Tim, sorprendido por segunda vez ese día, clavó la mirada en su sobrino.
Michael se la devolvió.
—Estás equivocado —dijo—. Soy distinto.
Karen se preguntó qué era aquello que se veía en el rostro de Tim. ¿Miedo? ¿Era posible?
El aire se llenó súbitamente de electricidad.
El cardenal Palestrina estaba en el despacho de Neumann cuando el homúnculo irrumpió por la puerta.
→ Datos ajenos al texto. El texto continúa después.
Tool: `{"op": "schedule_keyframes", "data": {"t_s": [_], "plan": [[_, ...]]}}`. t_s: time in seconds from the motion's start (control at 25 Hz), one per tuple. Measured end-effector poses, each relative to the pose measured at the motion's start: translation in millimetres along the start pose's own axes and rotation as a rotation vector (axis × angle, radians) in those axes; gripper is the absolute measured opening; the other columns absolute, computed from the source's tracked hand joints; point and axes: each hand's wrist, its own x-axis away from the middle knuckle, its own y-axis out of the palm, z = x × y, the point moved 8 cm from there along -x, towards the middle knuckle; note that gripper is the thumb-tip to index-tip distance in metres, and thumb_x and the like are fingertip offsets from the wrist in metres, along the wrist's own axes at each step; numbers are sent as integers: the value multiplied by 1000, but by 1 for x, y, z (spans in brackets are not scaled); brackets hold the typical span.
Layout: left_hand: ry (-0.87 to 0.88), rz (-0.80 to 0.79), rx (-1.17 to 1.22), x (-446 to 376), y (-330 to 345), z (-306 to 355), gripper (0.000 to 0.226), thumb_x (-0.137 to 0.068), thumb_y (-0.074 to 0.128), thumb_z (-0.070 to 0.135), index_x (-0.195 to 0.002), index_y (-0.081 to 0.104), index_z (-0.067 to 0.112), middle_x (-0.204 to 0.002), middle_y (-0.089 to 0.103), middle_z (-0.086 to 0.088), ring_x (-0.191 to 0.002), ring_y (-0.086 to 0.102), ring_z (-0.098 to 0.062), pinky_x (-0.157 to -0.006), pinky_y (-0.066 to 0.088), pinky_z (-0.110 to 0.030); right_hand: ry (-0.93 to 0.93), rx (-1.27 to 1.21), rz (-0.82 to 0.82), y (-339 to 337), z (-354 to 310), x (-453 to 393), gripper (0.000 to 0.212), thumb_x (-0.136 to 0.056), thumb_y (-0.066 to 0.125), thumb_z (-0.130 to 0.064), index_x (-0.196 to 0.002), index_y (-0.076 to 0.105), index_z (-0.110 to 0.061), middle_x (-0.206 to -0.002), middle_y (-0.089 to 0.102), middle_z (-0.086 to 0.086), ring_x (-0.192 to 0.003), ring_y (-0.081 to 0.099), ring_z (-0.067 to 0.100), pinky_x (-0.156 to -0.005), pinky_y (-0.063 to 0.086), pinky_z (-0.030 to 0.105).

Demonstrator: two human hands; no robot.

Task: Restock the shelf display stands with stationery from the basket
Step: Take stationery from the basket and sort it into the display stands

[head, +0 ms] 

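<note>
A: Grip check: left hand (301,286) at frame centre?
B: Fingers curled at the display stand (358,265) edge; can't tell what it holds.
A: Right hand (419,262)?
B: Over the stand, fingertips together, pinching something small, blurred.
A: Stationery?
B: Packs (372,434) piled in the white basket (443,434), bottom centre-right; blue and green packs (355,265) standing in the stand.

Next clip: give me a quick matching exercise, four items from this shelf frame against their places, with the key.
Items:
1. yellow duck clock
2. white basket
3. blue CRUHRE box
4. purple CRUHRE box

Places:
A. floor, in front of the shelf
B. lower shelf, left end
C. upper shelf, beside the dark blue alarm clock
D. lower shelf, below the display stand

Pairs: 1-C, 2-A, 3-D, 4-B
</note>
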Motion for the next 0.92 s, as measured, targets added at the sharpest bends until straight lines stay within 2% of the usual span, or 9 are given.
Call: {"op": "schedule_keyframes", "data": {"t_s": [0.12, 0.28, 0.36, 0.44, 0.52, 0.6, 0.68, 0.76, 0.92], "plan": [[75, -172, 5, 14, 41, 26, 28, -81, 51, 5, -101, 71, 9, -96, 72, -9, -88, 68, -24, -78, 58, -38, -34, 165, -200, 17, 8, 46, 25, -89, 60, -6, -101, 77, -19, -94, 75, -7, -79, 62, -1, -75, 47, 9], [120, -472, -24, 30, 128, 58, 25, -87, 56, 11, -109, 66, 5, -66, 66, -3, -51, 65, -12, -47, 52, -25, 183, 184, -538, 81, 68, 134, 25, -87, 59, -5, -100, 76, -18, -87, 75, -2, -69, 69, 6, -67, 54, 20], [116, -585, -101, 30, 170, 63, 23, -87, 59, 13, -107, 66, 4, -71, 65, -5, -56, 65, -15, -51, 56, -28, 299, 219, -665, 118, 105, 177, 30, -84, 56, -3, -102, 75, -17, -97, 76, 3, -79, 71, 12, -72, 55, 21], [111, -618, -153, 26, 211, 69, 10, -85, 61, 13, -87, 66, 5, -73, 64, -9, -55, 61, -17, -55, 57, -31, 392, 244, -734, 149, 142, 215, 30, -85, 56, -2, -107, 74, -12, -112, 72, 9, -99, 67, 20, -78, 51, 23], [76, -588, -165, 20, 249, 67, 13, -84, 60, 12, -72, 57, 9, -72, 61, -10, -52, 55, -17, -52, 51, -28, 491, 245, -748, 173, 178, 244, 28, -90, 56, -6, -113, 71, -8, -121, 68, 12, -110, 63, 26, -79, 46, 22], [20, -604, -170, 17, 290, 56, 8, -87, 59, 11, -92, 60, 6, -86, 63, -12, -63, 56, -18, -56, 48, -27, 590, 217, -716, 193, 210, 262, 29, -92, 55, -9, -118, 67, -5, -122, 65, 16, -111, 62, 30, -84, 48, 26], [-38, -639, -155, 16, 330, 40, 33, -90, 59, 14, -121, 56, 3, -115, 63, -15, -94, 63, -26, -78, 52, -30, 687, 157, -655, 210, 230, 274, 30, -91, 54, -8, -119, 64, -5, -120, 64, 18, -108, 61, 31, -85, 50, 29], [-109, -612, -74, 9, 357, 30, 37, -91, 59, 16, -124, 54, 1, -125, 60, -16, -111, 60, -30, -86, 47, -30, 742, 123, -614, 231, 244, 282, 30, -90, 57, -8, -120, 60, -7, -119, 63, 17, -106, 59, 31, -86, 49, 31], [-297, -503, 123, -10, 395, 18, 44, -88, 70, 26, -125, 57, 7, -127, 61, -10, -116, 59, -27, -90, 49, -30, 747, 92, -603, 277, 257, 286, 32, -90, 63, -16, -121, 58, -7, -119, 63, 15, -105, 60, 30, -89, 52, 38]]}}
La criatura dio un salto hacia el escritorio de Neumann y le susurró algo al oído. Con una mezcla de fascinación y repugnancia, Palestrina vio cómo se crispaban los rasgos simiescos de la criatura. Pero aquel gesto no se parecía en nada a una sonrisa.
El cardenal Palestrina había estado acabando el informe que presentaría a la Congregación de Asuntos Eclesiásticos Extraordinarios. Había decidido, a su pesar, que su conclusión sería positiva; que sugeriría una investigación conjunta entre Europa y América acerca del muchacho ultraterreno; que las posibilidades estratégicas tenían más peso que las consideraciones éticas. Al día siguiente presentaría el informe en el consulado y sería enviado vía Marconi al Vaticano. Todo lo demás vendría a continuación. Neumann conseguiría dinero y prestigio; con el tiempo, ejércitos fantasmales.
Pero Carl Neumann se levantó con brusquedad, con los puños crispados y los labios tirantes.
«¿Qué sucede? Dios mío… ¿ahora qué pasa?».
—En la celda está sucediendo algo imprevisto —dijo Neumann con hermetismo.